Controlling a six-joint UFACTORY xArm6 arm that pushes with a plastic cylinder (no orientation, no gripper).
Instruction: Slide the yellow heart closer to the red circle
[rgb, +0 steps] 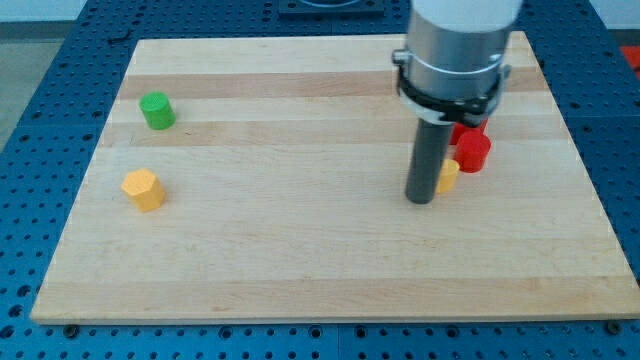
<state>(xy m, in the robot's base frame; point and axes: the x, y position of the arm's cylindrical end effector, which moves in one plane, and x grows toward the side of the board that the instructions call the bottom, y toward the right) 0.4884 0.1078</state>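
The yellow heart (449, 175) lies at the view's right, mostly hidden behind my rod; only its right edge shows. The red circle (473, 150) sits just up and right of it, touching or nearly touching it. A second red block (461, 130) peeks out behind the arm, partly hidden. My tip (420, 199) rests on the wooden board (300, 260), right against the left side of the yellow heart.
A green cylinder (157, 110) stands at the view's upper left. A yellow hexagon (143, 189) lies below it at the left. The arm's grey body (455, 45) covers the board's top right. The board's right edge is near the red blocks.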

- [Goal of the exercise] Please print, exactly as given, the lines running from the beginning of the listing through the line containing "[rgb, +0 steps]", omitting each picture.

- [Solution]
Controlling a six-joint UFACTORY xArm6 arm that pushes with a plastic cylinder (no orientation, no gripper).
Instruction: Slide the yellow heart closer to the red circle
[rgb, +0 steps] 

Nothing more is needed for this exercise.